Line by line, copy out the data that follows.

::::::

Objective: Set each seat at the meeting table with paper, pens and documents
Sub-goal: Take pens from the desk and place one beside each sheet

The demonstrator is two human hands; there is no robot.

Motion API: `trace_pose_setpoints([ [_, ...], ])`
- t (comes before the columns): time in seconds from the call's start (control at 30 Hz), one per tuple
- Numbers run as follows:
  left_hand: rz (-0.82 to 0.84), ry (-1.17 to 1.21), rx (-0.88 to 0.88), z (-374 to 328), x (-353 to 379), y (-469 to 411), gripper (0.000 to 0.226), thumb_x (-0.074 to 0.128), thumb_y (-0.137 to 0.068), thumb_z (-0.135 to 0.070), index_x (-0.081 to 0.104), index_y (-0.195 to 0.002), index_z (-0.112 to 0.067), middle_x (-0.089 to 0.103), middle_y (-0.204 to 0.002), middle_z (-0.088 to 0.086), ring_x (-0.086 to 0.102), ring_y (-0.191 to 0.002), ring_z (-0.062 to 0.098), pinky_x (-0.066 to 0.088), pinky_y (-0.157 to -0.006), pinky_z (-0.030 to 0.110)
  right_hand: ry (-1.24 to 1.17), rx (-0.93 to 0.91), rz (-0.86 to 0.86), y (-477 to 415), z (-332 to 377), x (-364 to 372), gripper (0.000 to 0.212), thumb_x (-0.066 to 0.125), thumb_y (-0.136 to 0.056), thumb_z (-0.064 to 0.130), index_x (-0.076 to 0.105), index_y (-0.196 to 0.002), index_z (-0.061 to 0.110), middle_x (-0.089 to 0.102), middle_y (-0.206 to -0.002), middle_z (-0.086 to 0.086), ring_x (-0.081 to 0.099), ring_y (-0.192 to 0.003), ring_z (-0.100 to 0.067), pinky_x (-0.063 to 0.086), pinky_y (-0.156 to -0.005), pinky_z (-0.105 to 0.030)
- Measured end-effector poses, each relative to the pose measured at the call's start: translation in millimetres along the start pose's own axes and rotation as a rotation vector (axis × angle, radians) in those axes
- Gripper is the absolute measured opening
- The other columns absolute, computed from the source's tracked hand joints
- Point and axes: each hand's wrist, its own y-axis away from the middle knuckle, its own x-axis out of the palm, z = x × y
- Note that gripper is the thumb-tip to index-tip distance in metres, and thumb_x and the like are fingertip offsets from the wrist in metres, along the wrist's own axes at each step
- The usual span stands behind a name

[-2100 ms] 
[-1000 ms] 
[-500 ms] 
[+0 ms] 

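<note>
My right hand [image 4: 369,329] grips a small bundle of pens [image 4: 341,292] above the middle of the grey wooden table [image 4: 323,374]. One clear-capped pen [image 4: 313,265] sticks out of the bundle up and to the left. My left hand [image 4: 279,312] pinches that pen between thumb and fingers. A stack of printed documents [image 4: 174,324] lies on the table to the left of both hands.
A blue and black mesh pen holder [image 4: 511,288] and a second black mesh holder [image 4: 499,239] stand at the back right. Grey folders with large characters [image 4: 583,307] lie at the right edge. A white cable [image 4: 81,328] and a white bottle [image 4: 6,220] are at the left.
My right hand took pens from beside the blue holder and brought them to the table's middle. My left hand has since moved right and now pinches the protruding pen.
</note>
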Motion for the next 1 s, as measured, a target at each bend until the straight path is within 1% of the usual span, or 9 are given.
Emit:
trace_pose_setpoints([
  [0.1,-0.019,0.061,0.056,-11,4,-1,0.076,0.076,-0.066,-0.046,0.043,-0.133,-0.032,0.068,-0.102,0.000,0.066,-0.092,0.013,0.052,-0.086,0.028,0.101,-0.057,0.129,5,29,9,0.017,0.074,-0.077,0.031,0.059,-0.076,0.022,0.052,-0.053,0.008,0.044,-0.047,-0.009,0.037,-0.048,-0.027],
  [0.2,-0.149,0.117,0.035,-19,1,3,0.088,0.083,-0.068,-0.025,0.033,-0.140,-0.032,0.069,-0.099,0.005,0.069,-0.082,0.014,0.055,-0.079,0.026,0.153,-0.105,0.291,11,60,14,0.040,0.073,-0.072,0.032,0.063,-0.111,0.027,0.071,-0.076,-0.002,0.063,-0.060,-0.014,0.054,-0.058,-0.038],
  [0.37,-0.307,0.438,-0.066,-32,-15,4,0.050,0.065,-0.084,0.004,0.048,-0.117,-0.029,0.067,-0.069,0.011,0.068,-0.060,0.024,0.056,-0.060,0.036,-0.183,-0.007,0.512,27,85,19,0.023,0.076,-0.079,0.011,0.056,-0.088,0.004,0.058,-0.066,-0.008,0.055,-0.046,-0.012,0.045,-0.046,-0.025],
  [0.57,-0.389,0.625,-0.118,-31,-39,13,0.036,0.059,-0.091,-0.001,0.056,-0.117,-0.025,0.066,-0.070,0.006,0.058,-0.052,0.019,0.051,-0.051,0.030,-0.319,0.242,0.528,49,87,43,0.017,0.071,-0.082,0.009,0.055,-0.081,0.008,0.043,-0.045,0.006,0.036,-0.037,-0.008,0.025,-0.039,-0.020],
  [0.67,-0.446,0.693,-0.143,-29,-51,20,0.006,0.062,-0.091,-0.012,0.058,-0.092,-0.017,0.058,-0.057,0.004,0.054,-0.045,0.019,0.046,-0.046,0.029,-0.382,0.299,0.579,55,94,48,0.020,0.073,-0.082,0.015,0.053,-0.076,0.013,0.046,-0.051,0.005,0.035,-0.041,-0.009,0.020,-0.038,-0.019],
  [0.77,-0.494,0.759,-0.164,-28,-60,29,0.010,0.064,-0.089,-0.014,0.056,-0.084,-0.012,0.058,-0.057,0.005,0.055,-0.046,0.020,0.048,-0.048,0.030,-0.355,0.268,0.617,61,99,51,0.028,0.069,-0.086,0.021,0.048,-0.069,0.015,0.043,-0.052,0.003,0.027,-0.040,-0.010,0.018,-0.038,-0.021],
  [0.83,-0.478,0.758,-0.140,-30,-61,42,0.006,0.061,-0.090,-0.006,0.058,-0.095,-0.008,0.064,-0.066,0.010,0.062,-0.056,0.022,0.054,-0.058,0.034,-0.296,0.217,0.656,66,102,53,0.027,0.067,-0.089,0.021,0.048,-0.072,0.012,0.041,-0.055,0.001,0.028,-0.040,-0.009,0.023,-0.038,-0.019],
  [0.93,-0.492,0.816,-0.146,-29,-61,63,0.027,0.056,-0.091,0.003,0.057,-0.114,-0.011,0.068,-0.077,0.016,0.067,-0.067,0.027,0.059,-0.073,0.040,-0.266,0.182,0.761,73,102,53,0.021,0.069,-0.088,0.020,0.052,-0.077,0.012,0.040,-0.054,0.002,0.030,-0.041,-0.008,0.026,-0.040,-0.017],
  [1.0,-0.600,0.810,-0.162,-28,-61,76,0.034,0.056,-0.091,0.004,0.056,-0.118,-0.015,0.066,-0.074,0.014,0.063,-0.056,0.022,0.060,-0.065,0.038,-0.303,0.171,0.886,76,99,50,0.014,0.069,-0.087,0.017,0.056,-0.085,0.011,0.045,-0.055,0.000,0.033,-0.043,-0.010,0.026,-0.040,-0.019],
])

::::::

__Result of the exercise__:
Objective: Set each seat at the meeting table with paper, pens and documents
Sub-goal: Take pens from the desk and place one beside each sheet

The demonstrator is two human hands; there is no robot.

Motion API: `trace_pose_setpoints([ [_, ...], ])`
- t (comes before the columns): time in seconds from the call's start (control at 30 Hz), one per tuple
- Numbers run as follows:
  left_hand: rz (-0.82 to 0.84), ry (-1.17 to 1.21), rx (-0.88 to 0.88), z (-374 to 328), x (-353 to 379), y (-469 to 411), gripper (0.000 to 0.226), thumb_x (-0.074 to 0.128), thumb_y (-0.137 to 0.068), thumb_z (-0.135 to 0.070), index_x (-0.081 to 0.104), index_y (-0.195 to 0.002), index_z (-0.112 to 0.067), middle_x (-0.089 to 0.103), middle_y (-0.204 to 0.002), middle_z (-0.088 to 0.086), ring_x (-0.086 to 0.102), ring_y (-0.191 to 0.002), ring_z (-0.062 to 0.098), pinky_x (-0.066 to 0.088), pinky_y (-0.157 to -0.006), pinky_z (-0.030 to 0.110)
  right_hand: ry (-1.24 to 1.17), rx (-0.93 to 0.91), rz (-0.86 to 0.86), y (-477 to 415), z (-332 to 377), x (-364 to 372), gripper (0.000 to 0.212), thumb_x (-0.066 to 0.125), thumb_y (-0.136 to 0.056), thumb_z (-0.064 to 0.130), index_x (-0.076 to 0.105), index_y (-0.196 to 0.002), index_z (-0.061 to 0.110), middle_x (-0.089 to 0.102), middle_y (-0.206 to -0.002), middle_z (-0.086 to 0.086), ring_x (-0.081 to 0.099), ring_y (-0.192 to 0.003), ring_z (-0.100 to 0.067), pinky_x (-0.063 to 0.086), pinky_y (-0.156 to -0.005), pinky_z (-0.105 to 0.030)
- Measured end-effector poses, each relative to the pose measured at the call's start: translation in millimetres along the start pose's own axes and rotation as a rotation vector (axis × angle, radians) in those axes
- Gripper is the absolute measured opening
- The other columns absolute, computed from the source's tracked hand joints
- Point and axes: each hand's wrist, its own y-axis away from the middle knuckle, its own x-axis out of the palm, z = x × y
- Note that gripper is the thumb-tip to index-tip distance in metres, and thumb_x and the like are fingertip offsets from the wrist in metres, along the wrist's own axes at each step
- The usual span stands behind a name

[-2100 ms] 
[-1000 ms] 
[-500 ms] 
[+0 ms] 

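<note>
My right hand [image 4: 369,329] grips a small bundle of pens [image 4: 341,292] above the middle of the grey wooden table [image 4: 323,374]. One clear-capped pen [image 4: 313,265] sticks out of the bundle up and to the left. My left hand [image 4: 279,312] pinches that pen between thumb and fingers. A stack of printed documents [image 4: 174,324] lies on the table to the left of both hands.
A blue and black mesh pen holder [image 4: 511,288] and a second black mesh holder [image 4: 499,239] stand at the back right. Grey folders with large characters [image 4: 583,307] lie at the right edge. A white cable [image 4: 81,328] and a white bottle [image 4: 6,220] are at the left.
My right hand took pens from beside the blue holder and brought them to the table's middle. My left hand has since moved right and now pinches the protruding pen.
</note>
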Motion for the next 1 s, as measured, a target at each bend until the straight path is within 1% of the usual span, or 9 are given.
Emit:
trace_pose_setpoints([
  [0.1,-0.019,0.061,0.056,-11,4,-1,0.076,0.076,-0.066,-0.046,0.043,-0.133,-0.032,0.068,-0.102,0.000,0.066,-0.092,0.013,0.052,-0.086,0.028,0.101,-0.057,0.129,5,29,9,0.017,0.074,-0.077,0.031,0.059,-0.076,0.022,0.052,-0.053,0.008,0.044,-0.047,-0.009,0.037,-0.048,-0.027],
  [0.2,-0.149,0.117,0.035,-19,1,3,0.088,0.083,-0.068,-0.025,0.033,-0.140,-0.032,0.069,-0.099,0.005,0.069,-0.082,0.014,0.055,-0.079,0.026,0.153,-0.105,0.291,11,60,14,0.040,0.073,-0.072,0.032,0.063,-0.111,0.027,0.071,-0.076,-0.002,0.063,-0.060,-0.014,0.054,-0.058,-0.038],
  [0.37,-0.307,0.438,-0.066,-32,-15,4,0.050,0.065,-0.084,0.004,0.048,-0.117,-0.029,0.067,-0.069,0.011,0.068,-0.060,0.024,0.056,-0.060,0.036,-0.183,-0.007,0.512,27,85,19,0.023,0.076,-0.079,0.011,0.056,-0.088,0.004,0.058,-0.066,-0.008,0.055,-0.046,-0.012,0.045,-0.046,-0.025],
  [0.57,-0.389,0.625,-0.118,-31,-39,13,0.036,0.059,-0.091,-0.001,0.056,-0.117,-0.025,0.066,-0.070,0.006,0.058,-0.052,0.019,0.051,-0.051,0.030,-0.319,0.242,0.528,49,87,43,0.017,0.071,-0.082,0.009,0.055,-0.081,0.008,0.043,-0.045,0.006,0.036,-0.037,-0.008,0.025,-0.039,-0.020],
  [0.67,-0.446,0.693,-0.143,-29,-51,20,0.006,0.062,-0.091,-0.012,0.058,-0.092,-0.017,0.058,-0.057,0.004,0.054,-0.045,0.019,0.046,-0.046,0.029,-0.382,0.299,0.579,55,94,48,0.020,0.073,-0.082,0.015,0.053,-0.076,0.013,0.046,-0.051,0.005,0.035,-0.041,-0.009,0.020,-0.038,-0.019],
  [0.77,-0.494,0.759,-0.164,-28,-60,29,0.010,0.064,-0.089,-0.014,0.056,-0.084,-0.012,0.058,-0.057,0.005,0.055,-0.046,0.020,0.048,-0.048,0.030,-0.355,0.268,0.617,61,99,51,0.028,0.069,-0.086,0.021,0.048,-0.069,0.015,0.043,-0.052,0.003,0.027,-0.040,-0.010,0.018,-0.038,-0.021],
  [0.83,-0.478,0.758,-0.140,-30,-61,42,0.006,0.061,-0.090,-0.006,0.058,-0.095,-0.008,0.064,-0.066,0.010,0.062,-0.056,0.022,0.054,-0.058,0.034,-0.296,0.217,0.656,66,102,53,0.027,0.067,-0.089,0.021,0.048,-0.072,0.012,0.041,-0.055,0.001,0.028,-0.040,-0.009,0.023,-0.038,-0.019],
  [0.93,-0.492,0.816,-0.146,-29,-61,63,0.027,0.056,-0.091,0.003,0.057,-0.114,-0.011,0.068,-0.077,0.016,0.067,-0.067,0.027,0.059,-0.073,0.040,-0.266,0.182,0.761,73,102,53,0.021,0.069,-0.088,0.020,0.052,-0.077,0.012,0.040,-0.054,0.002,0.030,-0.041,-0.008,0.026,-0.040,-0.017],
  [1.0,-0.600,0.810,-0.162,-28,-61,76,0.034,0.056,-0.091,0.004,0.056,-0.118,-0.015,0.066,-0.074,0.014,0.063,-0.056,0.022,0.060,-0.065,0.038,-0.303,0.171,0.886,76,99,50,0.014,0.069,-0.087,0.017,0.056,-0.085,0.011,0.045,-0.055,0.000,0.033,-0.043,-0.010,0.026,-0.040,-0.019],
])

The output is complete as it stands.